Task to complete:
Please write out the entire listing below exactly, excluding its pictures.
════
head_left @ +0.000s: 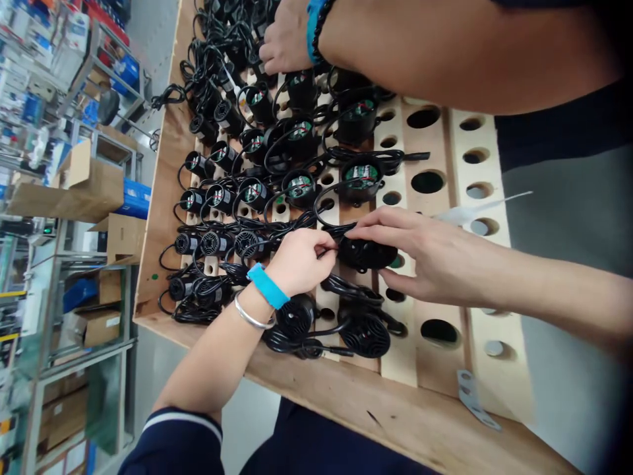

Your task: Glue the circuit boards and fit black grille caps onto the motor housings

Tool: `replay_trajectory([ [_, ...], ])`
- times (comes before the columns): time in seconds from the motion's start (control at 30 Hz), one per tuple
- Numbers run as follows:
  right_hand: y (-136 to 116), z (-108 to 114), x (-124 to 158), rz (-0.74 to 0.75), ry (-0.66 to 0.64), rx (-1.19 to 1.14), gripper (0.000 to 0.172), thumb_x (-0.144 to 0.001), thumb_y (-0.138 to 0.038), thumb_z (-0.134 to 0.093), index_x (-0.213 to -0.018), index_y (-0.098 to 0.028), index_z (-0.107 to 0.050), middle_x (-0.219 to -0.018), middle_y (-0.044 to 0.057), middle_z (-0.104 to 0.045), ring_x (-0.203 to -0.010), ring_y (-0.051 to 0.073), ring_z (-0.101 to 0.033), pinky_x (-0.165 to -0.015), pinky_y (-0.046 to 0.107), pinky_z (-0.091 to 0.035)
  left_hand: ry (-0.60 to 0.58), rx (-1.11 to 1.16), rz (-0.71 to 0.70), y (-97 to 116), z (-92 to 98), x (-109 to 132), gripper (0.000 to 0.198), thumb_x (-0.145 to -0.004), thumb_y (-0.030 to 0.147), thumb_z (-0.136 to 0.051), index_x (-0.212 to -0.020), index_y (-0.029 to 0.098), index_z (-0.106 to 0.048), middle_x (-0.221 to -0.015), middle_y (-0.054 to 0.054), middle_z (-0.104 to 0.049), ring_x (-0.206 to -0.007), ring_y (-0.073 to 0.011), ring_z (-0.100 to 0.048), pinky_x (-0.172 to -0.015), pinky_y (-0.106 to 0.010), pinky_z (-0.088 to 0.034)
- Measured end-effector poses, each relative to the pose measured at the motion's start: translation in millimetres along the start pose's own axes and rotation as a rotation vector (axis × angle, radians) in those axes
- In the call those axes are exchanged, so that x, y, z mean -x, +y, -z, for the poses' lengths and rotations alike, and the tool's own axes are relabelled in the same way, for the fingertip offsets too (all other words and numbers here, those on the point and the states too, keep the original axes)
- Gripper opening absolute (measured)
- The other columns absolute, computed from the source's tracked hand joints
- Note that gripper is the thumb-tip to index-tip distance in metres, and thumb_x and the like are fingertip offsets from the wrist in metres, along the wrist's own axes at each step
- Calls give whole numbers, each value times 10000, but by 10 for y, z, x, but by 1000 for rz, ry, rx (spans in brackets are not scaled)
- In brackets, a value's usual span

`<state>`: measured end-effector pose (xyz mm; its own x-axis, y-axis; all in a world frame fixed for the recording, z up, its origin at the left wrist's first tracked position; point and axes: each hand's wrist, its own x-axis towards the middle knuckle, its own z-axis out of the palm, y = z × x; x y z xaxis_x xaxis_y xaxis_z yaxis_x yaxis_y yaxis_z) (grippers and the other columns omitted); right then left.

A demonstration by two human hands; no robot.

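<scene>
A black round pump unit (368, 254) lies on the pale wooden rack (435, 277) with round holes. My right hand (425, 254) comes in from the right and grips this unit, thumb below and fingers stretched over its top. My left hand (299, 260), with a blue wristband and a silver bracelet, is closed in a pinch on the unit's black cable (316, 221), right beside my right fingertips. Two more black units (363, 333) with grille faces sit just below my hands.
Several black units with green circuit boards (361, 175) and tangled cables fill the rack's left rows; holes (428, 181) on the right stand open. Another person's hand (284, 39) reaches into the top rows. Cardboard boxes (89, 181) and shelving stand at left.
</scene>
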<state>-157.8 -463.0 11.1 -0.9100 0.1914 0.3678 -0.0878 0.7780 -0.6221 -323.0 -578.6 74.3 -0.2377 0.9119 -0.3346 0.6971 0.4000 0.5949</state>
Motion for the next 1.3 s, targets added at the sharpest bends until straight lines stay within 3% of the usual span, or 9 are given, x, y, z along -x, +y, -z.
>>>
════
Your solution:
head_left @ +0.000s: 

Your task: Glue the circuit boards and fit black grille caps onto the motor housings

Tool: `replay_trajectory([ [_, ...], ])`
- times (comes before the columns): time in seconds from the motion's start (control at 30 Hz), one per tuple
- Numbers run as follows:
  right_hand: y (-136 to 116), z (-108 to 114), x (-124 to 158), rz (-0.74 to 0.75), ry (-0.66 to 0.64), rx (-1.19 to 1.14), gripper (0.000 to 0.172), thumb_x (-0.144 to 0.001), thumb_y (-0.138 to 0.038), thumb_z (-0.134 to 0.093), index_x (-0.213 to -0.018), index_y (-0.098 to 0.028), index_z (-0.107 to 0.050), middle_x (-0.219 to -0.018), middle_y (-0.044 to 0.057), middle_z (-0.104 to 0.045), ring_x (-0.203 to -0.010), ring_y (-0.051 to 0.073), ring_z (-0.101 to 0.033), pinky_x (-0.165 to -0.015), pinky_y (-0.046 to 0.107), pinky_z (-0.091 to 0.035)
  left_hand: ry (-0.60 to 0.58), rx (-1.11 to 1.16), rz (-0.71 to 0.70), y (-97 to 116), z (-92 to 98), x (-109 to 132), gripper (0.000 to 0.198), thumb_x (-0.145 to -0.004), thumb_y (-0.030 to 0.147), thumb_z (-0.136 to 0.051), index_x (-0.212 to -0.020), index_y (-0.029 to 0.098), index_z (-0.106 to 0.048), middle_x (-0.221 to -0.015), middle_y (-0.054 to 0.054), middle_z (-0.104 to 0.049), ring_x (-0.206 to -0.007), ring_y (-0.073 to 0.011), ring_z (-0.100 to 0.048), pinky_x (-0.172 to -0.015), pinky_y (-0.106 to 0.010), pinky_z (-0.088 to 0.034)
- Measured end-effector poses, each relative to the pose measured at the motion's start: translation in millimetres along the start pose's own axes and rotation as a rotation vector (axis × angle, radians) in those axes
- In the call those axes are exchanged, so that x, y, z mean -x, +y, -z, for the poses' lengths and rotations alike, and the tool's own axes are relabelled in the same way, for the fingertip offsets too (all other words and numbers here, those on the point and the states too, keep the original axes)
- Gripper opening absolute (measured)
- The other columns absolute, computed from the source's tracked hand joints
- Note that gripper is the thumb-tip to index-tip distance in metres, and thumb_x and the like are fingertip offsets from the wrist in metres, along the wrist's own axes at each step
- Calls give whole numbers, each value times 10000, but by 10 for y, z, x, but by 1000 for rz, ry, rx (spans in brackets are not scaled)
- In brackets, a value's usual span

`<state>`: measured end-effector pose (xyz mm; its own x-axis, y-axis; all in a world frame fixed for the recording, z up, its origin at the left wrist's first tracked position; point and axes: each hand's wrist, its own x-axis towards the middle knuckle, its own z-axis out of the palm, y = z × x; x y z xaxis_x xaxis_y xaxis_z yaxis_x yaxis_y yaxis_z) (grippers and the other columns omitted); right then left.

A demonstration by two human hands; no robot.

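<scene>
A black round pump unit (368, 254) lies on the pale wooden rack (435, 277) with round holes. My right hand (425, 254) comes in from the right and grips this unit, thumb below and fingers stretched over its top. My left hand (299, 260), with a blue wristband and a silver bracelet, is closed in a pinch on the unit's black cable (316, 221), right beside my right fingertips. Two more black units (363, 333) with grille faces sit just below my hands.
Several black units with green circuit boards (361, 175) and tangled cables fill the rack's left rows; holes (428, 181) on the right stand open. Another person's hand (284, 39) reaches into the top rows. Cardboard boxes (89, 181) and shelving stand at left.
</scene>
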<state>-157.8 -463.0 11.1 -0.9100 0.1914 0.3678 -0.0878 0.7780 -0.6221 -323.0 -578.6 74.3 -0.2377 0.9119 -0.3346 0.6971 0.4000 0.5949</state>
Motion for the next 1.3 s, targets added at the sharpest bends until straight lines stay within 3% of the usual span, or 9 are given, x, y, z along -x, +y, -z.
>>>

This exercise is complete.